Barr will decide if Mueller testifies, Trump says

WASHINGTON _ Whether or not special counsel Robert S. Mueller III will testify before Congress about his Russia election meddling report will be left to Attorney General William P. Barr, President Donald Trump said Thursday.

The president appeared to contradict himself just days after a Sunday tweet that included this statement: "Bob Mueller should not testify." Trump wrote that day that the former FBI director testifying before Democratic-run House committees would amount to the opposition party trying to invent evidence of negative information about him.

"No redos for the Dems!" Trump wrote Sunday.

But by Thursday, the president had returned to his original position on the issue.

"I'm going to leave that up to our very great attorney general," Trump told reporters during another impromptu White House question-and-answer session following a health care event. "He'll make a decision on that."

Trump then again falsely stated that Mueller's report "fully exonerated" him. The report, in fact, states the special counsel was unable to clear the president on obstruction of justice.

"There was no crime," Trump said again. "It was a witch hunt."

Democrats in Congress strongly disagree, as their investigations of Trump's Russia connections and questions about obstruction of justice continue as relations between the two sides worsen.

For instance, Speaker Nancy Pelosi of California and House Judiciary Chairman Jerrold Nadler of New York say the actions of Trump and Barr _ including claiming executive privilege to block Congress from seeing a completely unredacted version of Mueller's report _ amounts to a "constitutional crisis."

"President Trump has taken a series of actions over his two years as president where he has genuinely pushed the boundaries, across a whole range of things: criticizing sitting federal court judges, the way he talks about the media, and now the way that he is challenging the power of Congress," Senate Judiciary member Chris Coons, D-Del., said Wednesday.

"He's done this previously, in terms of spending decisions, he's done it in other ways, in terms of the reach and scope of his executive orders," Coons told CNN.

A day after the GOP-controlled Senate Intelligence Committee issued a subpoena to his eldest son, Donald Trump Jr., to get additional testimony, the president said his son did nothing wrong.

"The Mueller report came out, that's the Bible," Trump said, contending it failed to implicate Donald Jr. in any crime.

In what became one part mini-press conference and another part one of his political rallies, the president addressed a range of topics.

Trump expressed confidence in national security adviser John Bolton amid several foreign policy crises _ and noted he often has to "temper" his hawkish aide.

"John's very good. He has strong views on things, which is OK," Trump said. "I'm the one who tempers him, which is OK. I have John Bolton and I have people who are a little more dovish than him."

One of those crises is North Korea, which U.S. and South Korean intelligence officials say fired two missiles overnight. Trump called them "short-range missiles."
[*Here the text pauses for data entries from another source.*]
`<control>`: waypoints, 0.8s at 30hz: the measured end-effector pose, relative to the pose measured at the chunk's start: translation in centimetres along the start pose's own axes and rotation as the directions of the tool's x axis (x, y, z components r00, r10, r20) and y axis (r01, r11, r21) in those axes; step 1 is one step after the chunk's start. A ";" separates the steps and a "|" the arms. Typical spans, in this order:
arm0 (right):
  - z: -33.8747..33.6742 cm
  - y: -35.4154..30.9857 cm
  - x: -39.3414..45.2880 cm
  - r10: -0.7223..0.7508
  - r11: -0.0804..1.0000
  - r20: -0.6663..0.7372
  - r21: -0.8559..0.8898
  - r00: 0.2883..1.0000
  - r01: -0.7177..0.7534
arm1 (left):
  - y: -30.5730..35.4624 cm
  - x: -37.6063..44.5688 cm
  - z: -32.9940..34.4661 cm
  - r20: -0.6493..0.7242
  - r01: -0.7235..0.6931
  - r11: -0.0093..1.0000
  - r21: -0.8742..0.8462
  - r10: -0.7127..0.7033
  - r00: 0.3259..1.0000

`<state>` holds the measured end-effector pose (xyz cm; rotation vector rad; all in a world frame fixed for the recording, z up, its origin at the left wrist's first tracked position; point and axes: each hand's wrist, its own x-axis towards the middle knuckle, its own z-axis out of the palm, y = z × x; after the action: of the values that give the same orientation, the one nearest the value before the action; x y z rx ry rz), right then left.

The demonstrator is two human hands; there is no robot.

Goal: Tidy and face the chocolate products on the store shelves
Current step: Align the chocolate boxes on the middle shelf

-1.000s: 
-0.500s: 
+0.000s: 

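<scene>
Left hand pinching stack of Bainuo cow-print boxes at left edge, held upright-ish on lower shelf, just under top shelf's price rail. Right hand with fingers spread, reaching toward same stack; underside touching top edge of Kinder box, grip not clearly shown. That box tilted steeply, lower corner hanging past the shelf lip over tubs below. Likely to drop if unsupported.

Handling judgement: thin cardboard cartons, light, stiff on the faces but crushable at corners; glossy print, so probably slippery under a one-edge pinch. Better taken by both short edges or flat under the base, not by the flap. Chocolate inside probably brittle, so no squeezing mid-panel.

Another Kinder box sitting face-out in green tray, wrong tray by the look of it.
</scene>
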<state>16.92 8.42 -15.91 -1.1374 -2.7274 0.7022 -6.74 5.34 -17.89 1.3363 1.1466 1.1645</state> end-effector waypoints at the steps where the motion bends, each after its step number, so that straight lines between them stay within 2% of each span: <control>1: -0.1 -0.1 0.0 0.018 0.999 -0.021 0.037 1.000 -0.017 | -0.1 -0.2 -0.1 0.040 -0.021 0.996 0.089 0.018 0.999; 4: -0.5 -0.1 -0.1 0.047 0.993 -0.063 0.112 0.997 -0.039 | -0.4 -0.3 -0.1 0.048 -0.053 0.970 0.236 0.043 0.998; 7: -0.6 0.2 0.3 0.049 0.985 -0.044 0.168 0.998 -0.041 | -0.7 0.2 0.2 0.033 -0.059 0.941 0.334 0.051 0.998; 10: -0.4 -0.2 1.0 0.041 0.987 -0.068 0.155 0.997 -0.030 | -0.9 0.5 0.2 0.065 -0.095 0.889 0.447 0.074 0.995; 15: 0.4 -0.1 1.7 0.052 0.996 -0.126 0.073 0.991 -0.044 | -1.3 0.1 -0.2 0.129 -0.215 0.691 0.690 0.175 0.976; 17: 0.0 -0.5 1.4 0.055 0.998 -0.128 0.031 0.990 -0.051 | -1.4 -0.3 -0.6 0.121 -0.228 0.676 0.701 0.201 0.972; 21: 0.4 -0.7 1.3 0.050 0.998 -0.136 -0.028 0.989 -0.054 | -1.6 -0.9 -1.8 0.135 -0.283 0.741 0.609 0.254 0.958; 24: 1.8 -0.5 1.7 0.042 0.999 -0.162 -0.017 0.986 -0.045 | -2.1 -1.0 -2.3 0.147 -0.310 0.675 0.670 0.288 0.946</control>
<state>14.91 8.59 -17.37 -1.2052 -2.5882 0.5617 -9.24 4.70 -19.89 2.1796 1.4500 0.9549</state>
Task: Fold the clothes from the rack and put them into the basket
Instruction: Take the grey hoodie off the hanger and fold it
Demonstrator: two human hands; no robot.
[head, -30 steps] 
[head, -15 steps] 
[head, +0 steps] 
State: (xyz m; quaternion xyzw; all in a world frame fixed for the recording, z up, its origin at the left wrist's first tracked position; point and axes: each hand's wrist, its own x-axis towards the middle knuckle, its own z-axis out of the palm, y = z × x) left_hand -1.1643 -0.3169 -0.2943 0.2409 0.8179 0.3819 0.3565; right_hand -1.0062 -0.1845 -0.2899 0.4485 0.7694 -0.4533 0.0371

"Nobody's happy about it," he said, adding his relationship with Kim Jong Un "continues." But the president poured cold water on the notion the two countries are nearing a nuclear disarmament pact: "I don't think they're ready to negotiate."

Ahead of the early evening resumption of trade talks with China in Washington, Trump sounded hopeful even as his top negotiators have said Beijing is backing away from the pact that was emerging.

"I think it'll be a very strong day frankly," he said of the evening meeting. "It was their idea to come back."

He said Chinese President Xi Jinping just sent him a "beautiful letter" that indicated a desire to work together.

In the session's most Trumpian moment, the president again suggested his Justice Department should investigate a former Obama administration official.

"He should be prosecuted for that," Trump said of former Secretary of State John Kerry, referring to conversations the longtime Massachusetts Democratic senator has had with Iranian officials since Trump took office. "He violated the Logan Act."

Trump often makes such public pronouncements without the Justice Department launching investigations.